Stored records:
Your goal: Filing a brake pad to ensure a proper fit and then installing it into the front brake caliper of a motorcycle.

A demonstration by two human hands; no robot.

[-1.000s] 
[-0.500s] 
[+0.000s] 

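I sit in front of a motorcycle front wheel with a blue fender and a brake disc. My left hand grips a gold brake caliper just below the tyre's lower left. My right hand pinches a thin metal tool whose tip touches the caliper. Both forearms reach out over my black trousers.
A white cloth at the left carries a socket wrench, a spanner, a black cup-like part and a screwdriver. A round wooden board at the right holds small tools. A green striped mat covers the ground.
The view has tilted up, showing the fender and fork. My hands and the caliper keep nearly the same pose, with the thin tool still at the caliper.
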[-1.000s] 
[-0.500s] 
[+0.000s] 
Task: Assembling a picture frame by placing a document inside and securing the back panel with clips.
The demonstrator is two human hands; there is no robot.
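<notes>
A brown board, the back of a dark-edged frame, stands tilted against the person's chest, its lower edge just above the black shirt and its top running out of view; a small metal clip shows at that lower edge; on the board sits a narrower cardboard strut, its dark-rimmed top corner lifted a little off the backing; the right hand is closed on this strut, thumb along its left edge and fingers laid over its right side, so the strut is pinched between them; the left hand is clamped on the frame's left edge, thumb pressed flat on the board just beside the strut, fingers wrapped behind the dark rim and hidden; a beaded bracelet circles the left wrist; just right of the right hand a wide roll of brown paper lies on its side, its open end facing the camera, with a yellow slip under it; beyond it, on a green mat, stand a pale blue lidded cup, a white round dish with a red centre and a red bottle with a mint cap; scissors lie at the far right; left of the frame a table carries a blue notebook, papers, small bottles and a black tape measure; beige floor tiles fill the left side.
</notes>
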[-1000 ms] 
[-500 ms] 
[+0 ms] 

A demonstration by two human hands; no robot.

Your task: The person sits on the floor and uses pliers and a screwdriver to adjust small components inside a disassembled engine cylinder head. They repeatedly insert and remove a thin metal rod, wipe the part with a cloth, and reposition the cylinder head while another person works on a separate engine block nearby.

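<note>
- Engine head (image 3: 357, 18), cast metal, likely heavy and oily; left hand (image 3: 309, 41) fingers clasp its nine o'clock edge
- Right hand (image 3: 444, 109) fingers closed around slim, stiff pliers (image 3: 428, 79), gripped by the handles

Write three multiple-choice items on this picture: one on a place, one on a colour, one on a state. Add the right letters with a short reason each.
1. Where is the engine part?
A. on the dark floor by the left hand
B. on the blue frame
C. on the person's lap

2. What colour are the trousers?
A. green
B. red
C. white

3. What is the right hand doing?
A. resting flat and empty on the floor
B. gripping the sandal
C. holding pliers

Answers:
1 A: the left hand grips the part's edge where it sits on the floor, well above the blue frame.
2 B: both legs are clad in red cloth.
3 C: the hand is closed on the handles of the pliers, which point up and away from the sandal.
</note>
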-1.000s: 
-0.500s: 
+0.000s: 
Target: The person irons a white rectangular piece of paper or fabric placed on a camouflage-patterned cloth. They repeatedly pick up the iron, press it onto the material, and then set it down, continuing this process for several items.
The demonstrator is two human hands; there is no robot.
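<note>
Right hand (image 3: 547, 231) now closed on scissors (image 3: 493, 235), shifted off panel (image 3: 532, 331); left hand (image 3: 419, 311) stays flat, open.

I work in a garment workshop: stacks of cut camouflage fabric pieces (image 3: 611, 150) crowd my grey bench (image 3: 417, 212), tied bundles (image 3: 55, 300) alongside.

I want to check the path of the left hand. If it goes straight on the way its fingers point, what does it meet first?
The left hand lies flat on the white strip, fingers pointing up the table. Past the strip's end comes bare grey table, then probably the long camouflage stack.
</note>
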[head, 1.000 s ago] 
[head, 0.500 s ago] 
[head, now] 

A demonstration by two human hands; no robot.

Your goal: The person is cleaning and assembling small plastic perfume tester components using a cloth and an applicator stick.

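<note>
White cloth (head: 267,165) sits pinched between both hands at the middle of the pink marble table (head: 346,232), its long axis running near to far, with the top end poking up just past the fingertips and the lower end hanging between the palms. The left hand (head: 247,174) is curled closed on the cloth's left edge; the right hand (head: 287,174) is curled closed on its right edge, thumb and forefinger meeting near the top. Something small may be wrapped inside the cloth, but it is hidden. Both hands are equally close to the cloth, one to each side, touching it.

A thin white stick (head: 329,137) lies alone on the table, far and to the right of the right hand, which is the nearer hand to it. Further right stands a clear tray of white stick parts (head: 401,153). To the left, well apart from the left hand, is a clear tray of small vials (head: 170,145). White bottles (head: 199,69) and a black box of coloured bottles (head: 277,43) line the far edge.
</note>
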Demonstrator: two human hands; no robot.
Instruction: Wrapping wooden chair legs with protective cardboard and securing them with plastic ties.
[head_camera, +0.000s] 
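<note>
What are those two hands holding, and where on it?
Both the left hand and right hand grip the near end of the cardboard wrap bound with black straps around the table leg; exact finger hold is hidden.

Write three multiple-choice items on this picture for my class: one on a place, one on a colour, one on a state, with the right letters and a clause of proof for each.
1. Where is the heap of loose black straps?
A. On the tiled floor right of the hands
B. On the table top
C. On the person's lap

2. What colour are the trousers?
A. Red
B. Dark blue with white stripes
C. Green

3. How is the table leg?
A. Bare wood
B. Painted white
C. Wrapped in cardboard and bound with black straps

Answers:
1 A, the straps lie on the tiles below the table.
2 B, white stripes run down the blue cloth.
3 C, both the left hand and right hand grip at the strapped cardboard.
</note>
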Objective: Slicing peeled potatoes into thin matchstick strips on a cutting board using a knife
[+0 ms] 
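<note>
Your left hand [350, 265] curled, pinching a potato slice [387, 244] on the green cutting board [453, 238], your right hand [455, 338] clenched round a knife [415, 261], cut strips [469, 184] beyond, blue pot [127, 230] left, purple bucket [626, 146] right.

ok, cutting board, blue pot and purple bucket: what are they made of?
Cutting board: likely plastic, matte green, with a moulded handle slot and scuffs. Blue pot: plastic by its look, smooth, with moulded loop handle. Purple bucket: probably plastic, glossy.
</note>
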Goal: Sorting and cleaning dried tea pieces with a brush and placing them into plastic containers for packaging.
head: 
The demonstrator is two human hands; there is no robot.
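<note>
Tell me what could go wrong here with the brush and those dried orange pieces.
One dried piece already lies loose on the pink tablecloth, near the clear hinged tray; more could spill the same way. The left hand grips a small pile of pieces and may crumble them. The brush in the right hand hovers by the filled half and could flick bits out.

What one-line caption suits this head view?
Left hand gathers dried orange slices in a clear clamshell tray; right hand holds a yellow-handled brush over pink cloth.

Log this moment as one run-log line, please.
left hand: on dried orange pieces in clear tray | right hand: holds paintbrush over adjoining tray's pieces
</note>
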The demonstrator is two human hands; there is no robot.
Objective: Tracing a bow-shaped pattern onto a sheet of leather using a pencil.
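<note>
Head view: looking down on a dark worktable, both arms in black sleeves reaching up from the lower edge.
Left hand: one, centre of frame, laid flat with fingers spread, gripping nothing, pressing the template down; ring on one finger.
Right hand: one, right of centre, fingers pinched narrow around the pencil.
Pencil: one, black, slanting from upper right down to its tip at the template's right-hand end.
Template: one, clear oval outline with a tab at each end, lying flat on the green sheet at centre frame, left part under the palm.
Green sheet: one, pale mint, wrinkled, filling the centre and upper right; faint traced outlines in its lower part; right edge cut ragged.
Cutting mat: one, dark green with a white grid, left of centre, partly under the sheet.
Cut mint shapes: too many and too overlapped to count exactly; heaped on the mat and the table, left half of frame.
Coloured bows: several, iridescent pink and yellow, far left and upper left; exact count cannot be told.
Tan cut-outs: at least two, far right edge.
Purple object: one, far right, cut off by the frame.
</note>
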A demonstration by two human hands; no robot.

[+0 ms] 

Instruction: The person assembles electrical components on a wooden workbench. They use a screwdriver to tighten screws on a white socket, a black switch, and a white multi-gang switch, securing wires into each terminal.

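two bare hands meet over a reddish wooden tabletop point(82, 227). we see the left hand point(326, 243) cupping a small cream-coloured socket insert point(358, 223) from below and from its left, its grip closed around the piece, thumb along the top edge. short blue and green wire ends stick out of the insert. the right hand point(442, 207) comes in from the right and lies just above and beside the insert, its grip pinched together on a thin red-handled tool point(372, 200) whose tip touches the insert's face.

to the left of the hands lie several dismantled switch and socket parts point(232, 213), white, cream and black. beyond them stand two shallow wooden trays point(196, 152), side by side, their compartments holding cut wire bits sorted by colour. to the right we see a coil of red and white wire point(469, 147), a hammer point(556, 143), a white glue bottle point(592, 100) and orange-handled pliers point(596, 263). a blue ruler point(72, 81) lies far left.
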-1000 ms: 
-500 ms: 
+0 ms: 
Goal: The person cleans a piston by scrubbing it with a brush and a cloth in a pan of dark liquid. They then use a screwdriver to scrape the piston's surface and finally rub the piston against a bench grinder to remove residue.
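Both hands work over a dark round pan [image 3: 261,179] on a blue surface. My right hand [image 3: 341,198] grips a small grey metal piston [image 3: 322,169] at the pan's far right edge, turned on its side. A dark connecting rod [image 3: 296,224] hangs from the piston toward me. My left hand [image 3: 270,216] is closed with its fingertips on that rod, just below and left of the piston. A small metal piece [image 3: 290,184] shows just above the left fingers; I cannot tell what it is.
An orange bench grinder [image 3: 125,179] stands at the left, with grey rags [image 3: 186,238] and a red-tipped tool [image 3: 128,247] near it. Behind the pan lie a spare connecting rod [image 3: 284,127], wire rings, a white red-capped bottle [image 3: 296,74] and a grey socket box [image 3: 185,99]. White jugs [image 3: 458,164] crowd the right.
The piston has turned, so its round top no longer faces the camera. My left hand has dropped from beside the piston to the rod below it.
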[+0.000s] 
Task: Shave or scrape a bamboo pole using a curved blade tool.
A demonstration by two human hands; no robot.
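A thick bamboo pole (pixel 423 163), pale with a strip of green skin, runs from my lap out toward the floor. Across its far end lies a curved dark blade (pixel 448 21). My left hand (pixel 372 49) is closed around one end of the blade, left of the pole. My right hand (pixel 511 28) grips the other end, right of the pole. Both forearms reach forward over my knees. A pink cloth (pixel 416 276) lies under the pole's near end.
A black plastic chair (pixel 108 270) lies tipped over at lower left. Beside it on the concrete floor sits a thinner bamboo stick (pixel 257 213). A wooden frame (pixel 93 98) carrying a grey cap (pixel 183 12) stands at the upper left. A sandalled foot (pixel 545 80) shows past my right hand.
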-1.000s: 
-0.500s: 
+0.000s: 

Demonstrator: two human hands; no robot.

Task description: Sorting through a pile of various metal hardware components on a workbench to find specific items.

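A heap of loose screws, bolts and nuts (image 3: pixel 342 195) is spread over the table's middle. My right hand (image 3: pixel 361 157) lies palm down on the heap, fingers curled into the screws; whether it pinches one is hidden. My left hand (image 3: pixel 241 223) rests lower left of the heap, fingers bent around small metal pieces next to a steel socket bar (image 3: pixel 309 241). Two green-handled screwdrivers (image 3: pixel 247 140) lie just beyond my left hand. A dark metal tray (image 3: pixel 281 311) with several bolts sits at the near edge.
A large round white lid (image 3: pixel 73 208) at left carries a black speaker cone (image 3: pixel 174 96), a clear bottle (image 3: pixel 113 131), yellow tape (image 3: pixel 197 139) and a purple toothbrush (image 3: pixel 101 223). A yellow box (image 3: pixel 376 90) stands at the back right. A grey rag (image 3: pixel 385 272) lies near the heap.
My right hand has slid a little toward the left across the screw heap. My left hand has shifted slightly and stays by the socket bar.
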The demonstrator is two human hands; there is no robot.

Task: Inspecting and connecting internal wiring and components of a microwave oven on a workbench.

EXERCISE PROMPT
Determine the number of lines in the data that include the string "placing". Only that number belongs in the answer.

RESPONSE
2